__Task description__.
Repeat back every line of the data, exactly.
· · · · ·
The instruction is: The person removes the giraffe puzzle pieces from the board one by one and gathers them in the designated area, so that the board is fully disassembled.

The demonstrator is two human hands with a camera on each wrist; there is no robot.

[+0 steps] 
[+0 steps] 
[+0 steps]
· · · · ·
__Exercise output__.
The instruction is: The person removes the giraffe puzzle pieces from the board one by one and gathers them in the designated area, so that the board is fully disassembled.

The demonstrator is two human hands with a camera on each wrist; there is no robot.

[+0 steps] 
[+0 steps] 
[+0 steps]

The exercise requires nothing more.